Jesús entró en el templo y, mientras estaba en él, enseñando, se le acercaron los jefes de los sacerdotes y los ancianos de los judíos y le preguntaron:
– ¿Con qué autoridad haces estas cosas? ¿Quién te ha dado tal autoridad?
–Yo también os voy a hacer una pregunta: ¿Quién envió a Juan a bautizar: Dios o los hombres?
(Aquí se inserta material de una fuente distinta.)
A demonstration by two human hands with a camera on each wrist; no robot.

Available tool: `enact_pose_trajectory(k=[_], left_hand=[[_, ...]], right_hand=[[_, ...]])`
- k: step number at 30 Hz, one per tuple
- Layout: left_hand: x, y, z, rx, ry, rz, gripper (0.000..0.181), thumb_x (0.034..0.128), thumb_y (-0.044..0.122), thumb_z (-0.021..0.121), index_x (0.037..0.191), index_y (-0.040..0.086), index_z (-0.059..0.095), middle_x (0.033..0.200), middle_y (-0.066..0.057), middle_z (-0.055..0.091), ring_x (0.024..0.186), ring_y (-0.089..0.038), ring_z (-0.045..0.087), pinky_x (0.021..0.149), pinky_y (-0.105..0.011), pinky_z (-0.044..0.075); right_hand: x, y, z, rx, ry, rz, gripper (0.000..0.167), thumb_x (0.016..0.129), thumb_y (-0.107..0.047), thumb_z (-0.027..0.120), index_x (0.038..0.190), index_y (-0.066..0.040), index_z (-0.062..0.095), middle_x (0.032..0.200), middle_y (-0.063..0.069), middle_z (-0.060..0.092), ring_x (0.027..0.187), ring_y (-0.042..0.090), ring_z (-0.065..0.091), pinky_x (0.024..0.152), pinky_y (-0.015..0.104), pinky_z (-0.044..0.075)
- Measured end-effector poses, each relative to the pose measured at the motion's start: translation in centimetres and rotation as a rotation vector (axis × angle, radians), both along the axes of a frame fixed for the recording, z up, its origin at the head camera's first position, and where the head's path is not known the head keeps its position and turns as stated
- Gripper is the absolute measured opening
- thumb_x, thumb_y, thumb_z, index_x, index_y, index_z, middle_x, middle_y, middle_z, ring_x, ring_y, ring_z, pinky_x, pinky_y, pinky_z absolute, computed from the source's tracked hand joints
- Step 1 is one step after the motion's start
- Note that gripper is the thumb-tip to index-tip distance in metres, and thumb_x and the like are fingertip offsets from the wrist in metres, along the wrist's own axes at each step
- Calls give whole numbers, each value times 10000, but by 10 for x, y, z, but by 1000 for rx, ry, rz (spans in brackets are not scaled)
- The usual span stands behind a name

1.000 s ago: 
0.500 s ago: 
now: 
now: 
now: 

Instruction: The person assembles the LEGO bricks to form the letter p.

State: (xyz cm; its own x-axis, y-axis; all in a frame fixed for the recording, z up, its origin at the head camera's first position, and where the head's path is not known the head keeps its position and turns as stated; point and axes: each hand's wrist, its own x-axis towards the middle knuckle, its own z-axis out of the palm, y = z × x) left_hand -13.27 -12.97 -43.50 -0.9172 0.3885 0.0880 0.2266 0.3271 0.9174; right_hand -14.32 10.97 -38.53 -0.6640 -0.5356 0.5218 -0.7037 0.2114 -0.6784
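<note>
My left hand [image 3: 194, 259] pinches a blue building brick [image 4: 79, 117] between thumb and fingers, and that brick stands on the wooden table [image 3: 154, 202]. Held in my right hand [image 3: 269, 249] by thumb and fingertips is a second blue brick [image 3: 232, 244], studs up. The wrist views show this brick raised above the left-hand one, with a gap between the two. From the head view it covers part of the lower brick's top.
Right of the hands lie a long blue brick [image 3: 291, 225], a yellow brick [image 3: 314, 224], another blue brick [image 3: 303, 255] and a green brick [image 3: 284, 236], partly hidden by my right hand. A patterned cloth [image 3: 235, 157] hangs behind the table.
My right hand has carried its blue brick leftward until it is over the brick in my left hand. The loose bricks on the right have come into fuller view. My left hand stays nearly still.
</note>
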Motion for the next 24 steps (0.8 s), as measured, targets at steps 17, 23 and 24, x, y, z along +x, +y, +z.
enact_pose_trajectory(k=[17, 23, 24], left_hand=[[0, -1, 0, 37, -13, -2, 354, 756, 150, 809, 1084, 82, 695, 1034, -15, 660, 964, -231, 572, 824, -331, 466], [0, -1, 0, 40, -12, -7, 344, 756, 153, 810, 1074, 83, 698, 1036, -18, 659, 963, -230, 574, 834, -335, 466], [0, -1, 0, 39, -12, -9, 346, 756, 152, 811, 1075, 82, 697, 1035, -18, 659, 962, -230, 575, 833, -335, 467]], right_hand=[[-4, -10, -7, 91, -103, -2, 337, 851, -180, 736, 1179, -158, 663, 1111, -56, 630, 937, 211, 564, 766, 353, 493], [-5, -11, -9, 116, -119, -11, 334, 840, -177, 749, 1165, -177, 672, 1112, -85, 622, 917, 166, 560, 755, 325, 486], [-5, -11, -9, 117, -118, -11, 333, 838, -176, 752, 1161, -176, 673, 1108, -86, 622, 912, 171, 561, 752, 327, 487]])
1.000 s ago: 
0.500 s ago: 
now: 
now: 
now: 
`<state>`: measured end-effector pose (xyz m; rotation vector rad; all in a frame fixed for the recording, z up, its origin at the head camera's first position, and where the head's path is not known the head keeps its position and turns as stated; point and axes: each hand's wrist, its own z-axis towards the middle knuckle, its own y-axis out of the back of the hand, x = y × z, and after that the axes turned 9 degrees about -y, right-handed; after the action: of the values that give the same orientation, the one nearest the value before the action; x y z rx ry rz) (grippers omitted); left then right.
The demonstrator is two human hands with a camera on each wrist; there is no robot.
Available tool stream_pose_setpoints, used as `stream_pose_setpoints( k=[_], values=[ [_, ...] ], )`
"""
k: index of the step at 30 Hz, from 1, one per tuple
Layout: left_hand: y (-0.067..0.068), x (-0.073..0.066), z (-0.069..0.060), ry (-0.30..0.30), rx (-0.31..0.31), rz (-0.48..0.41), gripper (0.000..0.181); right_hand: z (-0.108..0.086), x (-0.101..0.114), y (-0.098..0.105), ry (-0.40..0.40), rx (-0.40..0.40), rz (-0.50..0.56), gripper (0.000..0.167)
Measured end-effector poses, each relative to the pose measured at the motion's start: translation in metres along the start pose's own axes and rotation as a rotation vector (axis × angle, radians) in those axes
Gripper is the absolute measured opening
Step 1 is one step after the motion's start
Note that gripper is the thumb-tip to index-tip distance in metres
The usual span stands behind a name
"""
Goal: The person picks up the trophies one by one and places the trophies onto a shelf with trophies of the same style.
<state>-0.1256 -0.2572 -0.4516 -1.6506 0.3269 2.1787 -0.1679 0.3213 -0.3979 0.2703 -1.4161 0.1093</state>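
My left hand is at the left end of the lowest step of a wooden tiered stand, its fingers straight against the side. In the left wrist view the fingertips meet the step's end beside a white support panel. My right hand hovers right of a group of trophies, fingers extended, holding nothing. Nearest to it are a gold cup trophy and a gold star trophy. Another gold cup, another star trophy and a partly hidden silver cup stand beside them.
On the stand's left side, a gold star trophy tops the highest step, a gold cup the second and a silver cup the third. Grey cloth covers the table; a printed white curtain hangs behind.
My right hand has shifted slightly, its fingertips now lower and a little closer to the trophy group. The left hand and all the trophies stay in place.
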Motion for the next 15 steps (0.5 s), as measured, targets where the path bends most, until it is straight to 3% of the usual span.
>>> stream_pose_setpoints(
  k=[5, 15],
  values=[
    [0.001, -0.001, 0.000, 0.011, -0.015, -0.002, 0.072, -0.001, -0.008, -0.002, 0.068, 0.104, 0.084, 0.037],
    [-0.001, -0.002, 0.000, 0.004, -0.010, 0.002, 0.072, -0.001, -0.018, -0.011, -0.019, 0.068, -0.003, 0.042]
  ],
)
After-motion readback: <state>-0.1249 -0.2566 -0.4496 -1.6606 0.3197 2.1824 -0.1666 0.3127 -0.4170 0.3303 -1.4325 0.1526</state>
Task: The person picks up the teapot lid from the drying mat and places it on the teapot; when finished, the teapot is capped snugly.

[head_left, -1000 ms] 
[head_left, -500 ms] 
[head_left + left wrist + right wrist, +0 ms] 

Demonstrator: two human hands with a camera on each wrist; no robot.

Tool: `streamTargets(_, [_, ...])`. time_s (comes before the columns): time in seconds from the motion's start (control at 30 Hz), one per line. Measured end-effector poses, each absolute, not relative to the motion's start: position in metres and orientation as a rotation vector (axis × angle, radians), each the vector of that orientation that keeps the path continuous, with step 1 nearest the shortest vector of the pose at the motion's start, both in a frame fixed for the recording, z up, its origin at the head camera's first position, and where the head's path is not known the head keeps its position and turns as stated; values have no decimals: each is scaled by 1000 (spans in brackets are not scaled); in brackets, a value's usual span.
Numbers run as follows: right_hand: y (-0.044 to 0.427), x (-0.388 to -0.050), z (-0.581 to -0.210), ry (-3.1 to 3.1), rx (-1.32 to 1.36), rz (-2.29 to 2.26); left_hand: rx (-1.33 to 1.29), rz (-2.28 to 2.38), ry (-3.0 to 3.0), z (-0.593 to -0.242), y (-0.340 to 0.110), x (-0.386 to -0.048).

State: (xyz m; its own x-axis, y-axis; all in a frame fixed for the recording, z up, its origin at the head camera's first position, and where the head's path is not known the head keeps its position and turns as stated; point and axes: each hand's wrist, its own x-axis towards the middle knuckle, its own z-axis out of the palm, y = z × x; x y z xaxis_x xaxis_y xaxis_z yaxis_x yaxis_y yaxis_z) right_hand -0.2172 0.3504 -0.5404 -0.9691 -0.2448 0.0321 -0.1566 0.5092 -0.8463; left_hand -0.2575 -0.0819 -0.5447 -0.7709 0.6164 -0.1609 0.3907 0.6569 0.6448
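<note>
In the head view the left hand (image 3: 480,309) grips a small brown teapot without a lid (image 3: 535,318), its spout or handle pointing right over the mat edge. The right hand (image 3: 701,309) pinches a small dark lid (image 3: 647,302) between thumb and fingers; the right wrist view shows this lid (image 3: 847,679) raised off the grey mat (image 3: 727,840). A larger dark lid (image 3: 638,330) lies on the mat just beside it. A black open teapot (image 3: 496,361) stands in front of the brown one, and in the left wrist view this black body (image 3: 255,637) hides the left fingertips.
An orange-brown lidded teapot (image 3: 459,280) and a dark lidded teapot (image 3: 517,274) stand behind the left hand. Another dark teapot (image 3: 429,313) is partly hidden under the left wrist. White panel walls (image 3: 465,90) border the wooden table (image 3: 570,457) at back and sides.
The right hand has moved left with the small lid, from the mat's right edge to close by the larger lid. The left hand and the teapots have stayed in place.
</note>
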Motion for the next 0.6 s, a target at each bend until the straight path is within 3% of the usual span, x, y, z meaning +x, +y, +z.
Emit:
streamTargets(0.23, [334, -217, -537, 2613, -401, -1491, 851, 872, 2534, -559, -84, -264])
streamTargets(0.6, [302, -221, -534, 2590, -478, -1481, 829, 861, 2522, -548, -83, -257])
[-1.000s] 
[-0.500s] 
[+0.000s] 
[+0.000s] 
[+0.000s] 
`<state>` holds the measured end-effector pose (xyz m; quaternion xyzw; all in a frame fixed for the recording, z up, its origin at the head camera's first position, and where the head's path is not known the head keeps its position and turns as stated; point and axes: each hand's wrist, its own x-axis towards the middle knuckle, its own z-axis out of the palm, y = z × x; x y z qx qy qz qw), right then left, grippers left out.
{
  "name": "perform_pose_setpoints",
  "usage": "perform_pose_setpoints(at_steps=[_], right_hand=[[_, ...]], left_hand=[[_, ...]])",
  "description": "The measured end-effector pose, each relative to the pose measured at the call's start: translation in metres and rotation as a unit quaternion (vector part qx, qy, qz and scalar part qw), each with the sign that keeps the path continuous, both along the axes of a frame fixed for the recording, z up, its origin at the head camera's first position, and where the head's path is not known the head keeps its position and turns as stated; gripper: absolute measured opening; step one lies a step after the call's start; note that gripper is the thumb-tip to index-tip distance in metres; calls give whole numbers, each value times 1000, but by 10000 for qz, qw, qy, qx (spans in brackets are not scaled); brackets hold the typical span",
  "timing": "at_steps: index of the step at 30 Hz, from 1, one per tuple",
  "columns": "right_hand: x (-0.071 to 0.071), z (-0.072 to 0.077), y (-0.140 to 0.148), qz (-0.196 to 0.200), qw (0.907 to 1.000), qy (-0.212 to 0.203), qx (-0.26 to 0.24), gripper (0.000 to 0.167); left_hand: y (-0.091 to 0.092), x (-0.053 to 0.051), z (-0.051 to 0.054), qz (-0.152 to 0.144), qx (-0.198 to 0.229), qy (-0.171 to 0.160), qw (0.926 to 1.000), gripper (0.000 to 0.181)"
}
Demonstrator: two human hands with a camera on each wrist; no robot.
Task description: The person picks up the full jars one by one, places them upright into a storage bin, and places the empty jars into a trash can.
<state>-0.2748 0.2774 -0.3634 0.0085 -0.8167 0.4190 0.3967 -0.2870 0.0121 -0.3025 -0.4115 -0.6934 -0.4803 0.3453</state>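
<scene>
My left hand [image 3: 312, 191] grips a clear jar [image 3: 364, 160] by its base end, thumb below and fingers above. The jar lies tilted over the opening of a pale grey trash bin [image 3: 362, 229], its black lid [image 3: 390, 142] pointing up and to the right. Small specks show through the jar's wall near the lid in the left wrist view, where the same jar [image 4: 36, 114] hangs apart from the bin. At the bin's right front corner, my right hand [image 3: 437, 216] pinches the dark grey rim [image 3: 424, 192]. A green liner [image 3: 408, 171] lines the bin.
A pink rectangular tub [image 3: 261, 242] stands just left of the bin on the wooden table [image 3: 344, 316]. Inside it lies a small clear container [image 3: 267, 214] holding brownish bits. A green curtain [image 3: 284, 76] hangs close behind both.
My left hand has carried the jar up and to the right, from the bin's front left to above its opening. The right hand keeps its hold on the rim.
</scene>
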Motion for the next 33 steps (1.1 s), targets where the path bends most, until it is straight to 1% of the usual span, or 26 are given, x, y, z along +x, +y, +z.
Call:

Si me respondéis, también yo os diré con qué autoridad hago estas cosas.
Ellos se pusieron a discutir unos con otros: “Si respondemos que le envió Dios, nos dirá: ‘Entonces, ¿por qué no le creísteis?’ Y si decimos que fueron los hombres, tenemos miedo de la gente, porque todos tienen a Juan por profeta.” Así que respondieron a Jesús:
–No lo sabemos.
Entonces él les contestó.
–Pues tampoco yo os digo con qué autoridad hago estas cosas.
Los sacerdotes y los ancianos estaban preocupados por la autoridad (su autoridad). Para ellos no era importante lo que se decía, sino quién lo decía. Ellos creían tener toda la autoridad y poseer toda la verdad.
A nosotros nos puede ocurrir lo mismo. Según quién dice o quién hace las cosas las aceptamos o no. Corremos el riesgo de buscar seguridades y no lo que Dios quiere de nosotros. Utilizamos la religión para nuestro provecho. En nuestra actuación siempre hemos de buscar seguir la voluntad de Dios. Por eso hemos de meditar la Palabra y ponerla en práctica. Ahí está la autoridad.